Setting a credit limit is important for any business as it allows you to stipulate a maximum amount of loan you can provide to your customers. Before going out to set up a credit limit for your customers, it is important that you keep your business accounts updated. You can seek professional help from an acclaimed accounting services provider or use cloud-based accounting tools like the xero accounting software to smoothen the entire process. Read on to know why and how your business should set credit limit for customers.
Steadies the sales process
Setting up a proper credit limit will ensure that sales process of your business will be much smoother and organized as the time required for credit approvals would be heavily reduced. Furthermore, it will also minimize risk exposure while making sure that your revenue and cash flow are maximized.
Builds a lasting relationship with customers
Setting credit limits for customers can be a way to build a lasting relationship with them. Initially, you can set a lower credit limit for individual customers. Gradually, when some level of comfort is attained between you and the customer; the credit limit can be increased accordingly. This will ultimately help you achieve a long-term and trusting relationship with your customers.
Now let’s take a look at how to set up a credit limit:
Determine customer requirements
Determining the customer’s requirements before setting up a credit limit for them is essential. You will have to recognize the customer’s expected orders or plans – which will then allow you to foresee an estimated sales figure, your potential profit margins and frequency of orders.
Carry out a financial analysis
The most time-consuming part of setting up a credit limit is analyzing the customer’s financial strength. It needs to be done depending on the credit limit request of a customer. A comprehensive and detailed financial analysis would include available working capital, credit score, payment history, financial ratios, short/long-term liquidity, and the total net worth. This is where your accounting services provider or xero accounting software can help you. Cloud accounting software like xero can generate financial analysis reports instantly even if it involves multiple currency.

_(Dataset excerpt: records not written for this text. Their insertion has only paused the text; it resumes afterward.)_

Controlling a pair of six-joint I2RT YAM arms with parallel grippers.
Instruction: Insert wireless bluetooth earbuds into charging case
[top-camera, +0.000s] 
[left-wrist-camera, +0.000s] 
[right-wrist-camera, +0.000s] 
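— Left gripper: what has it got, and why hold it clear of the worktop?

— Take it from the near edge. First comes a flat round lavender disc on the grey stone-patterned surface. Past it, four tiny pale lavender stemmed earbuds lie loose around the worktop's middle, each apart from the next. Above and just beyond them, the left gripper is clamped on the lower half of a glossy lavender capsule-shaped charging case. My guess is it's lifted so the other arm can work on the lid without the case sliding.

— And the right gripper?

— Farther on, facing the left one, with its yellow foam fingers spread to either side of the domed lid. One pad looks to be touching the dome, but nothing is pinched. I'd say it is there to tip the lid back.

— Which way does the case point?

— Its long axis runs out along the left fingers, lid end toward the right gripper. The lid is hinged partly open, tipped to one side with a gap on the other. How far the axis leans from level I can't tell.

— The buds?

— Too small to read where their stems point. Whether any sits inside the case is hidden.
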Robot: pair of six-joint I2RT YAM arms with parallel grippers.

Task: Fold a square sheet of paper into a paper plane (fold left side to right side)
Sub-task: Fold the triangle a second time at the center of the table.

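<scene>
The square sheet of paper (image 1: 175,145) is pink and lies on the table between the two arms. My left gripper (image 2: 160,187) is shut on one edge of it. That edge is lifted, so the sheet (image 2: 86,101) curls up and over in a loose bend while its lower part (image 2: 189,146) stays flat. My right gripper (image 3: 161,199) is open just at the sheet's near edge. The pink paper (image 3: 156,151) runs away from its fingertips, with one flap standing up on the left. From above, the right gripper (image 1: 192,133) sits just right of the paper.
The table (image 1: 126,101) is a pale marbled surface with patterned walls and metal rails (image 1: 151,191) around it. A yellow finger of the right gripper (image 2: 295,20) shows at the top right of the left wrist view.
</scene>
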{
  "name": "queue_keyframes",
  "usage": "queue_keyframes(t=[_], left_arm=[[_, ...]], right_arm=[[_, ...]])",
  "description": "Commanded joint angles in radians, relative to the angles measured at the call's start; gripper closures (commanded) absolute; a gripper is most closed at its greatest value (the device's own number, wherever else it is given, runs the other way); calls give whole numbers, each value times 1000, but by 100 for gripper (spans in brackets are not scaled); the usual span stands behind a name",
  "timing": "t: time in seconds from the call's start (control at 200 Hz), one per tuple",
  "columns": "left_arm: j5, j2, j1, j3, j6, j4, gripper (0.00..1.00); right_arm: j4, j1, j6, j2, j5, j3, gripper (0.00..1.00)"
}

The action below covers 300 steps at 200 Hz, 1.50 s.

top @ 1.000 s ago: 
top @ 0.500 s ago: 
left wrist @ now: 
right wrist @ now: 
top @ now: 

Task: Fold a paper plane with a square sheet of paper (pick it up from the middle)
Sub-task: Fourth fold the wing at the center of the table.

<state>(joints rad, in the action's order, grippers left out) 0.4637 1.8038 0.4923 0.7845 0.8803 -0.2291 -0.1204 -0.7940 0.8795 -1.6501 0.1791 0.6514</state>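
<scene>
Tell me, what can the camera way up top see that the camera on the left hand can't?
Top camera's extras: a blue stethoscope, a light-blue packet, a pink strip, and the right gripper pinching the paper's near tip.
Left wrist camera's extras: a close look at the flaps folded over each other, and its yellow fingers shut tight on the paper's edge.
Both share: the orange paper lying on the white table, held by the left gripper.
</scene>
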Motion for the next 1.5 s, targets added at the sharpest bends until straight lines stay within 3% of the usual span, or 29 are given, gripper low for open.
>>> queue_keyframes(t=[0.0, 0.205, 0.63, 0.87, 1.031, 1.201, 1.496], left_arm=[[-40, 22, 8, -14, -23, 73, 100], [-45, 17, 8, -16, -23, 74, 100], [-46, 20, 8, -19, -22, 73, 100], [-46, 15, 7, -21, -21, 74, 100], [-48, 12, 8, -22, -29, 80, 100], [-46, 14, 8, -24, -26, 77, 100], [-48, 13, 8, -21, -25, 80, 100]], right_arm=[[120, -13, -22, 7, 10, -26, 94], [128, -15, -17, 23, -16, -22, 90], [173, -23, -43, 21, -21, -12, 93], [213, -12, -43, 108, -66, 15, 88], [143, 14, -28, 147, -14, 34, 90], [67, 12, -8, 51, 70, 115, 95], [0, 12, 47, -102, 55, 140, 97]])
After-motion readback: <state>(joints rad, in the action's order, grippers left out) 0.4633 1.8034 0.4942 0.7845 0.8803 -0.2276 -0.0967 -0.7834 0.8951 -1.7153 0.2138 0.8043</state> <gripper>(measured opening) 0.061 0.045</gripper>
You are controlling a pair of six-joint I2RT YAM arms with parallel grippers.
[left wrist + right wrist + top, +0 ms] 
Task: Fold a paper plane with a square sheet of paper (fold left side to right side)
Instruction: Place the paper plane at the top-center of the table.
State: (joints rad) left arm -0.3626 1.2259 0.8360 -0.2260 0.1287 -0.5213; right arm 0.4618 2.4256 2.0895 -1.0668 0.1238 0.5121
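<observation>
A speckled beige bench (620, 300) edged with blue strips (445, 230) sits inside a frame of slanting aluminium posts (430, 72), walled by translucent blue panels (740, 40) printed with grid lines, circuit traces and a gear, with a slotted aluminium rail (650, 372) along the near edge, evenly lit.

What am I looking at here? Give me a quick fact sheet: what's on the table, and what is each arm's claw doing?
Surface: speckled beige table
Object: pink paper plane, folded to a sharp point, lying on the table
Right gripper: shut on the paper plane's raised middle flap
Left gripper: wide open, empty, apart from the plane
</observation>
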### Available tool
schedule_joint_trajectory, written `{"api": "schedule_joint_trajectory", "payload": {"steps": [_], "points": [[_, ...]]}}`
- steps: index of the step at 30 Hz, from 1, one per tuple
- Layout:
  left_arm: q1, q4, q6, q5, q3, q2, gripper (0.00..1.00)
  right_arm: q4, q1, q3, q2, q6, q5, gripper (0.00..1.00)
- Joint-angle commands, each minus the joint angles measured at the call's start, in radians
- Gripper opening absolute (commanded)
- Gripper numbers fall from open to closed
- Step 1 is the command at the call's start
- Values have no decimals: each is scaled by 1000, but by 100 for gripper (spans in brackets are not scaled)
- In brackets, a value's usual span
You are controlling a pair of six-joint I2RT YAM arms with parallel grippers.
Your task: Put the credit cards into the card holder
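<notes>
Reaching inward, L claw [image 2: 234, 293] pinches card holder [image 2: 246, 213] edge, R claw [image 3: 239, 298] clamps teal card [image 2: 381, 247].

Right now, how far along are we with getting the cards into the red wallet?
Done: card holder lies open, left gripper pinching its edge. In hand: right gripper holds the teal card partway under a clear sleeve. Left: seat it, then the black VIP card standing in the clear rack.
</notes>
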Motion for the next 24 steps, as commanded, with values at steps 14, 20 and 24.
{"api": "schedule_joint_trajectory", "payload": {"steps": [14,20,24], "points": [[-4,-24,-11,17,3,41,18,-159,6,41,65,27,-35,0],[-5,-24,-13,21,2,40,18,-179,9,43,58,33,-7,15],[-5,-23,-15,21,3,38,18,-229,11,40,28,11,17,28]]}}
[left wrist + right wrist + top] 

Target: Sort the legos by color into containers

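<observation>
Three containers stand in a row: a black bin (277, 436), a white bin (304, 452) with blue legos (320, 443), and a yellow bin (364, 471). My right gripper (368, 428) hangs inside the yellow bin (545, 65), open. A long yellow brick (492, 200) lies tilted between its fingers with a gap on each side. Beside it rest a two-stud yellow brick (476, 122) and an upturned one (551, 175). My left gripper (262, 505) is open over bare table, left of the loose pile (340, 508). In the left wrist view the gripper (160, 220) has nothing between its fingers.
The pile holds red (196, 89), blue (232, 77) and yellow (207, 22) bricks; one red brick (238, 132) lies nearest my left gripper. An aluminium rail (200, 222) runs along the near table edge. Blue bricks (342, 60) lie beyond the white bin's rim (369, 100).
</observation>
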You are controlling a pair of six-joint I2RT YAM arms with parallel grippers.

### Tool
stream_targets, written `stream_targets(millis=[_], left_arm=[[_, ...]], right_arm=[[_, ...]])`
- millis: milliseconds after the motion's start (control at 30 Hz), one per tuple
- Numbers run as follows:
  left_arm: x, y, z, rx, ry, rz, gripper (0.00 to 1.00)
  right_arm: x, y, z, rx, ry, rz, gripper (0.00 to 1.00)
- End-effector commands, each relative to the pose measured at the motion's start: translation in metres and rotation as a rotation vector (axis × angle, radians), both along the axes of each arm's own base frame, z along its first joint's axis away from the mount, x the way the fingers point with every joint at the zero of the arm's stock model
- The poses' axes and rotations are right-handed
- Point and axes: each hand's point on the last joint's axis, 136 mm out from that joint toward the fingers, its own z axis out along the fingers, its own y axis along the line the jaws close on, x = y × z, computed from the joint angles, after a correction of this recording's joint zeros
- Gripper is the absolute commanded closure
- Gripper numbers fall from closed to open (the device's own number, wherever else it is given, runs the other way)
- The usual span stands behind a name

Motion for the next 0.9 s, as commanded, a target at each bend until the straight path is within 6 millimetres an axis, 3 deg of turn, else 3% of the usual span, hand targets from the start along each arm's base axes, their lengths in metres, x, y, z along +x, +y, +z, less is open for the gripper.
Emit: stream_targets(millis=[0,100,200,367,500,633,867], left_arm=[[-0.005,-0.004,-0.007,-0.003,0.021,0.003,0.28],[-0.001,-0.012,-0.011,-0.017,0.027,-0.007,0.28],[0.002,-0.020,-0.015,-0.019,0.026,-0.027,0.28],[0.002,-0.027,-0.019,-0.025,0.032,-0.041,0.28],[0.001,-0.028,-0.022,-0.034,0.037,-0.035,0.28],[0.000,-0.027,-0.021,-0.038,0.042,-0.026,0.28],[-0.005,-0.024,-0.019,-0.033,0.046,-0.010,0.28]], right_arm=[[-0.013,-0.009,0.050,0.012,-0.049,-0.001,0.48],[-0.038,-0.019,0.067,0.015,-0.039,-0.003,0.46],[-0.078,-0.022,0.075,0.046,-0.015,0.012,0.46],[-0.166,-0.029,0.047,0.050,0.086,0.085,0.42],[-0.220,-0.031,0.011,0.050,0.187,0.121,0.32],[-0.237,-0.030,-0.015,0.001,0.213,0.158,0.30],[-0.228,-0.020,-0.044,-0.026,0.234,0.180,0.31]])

Evaluate past performances
Evaluate the customer’s past history based on the information you have in your accounting books. Ask your accountant to look for past payment performance and purchase patterns of your customer. The payment terms, period of payments and the amount of sales expected with the customers will also have to be factored in while deciding the credit limit. Using Xero accounting software can be helpful here as it imports and categorizes your latest bank transactions with ease and will hence help you better understand the customer’s payment history.
Set up credit policies
Listing out your company’s formal credit policies will be beneficial because it will compel the management staff to plan well and take the required actions before approving credit. Proper policies should be established and followed while setting up a new account, making sales, or showing green light to loan applications. Your employees should know exactly when to increase credit limits for your new or existing customers.